— Try it —
A word-for-word copy of the data is what's wanted; pictures stay out of it.

Source material START

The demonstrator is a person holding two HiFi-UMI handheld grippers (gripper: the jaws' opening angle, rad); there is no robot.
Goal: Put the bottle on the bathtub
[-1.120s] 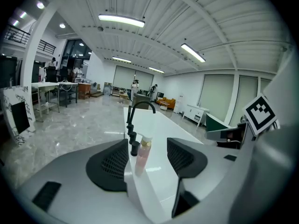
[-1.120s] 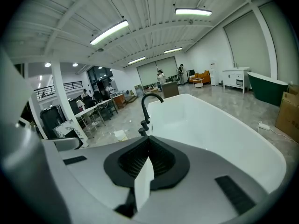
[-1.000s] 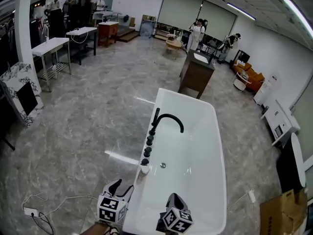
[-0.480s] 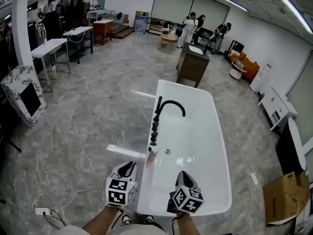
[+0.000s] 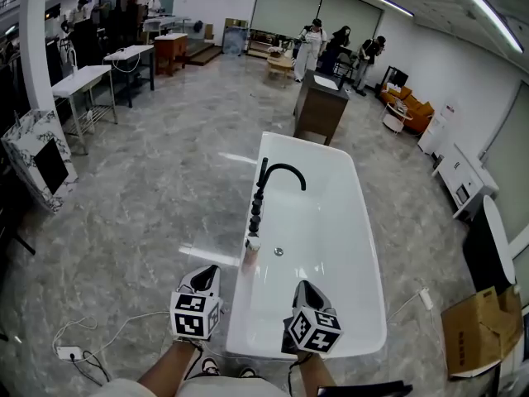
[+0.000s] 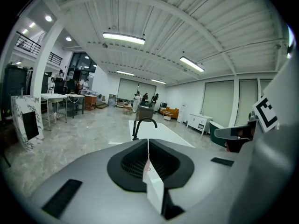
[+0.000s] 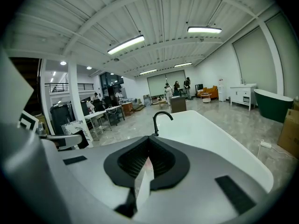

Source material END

— Task output —
The demonstrator is a person holding two HiFi-UMI handheld grippers (gripper: the jaws' opening angle, rad); there is no robot.
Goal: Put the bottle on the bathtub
[-1.120s] 
[-1.120s] 
[-1.000s] 
[-0.480s] 
[+0.000s] 
[+0.000s] 
[+0.000s] 

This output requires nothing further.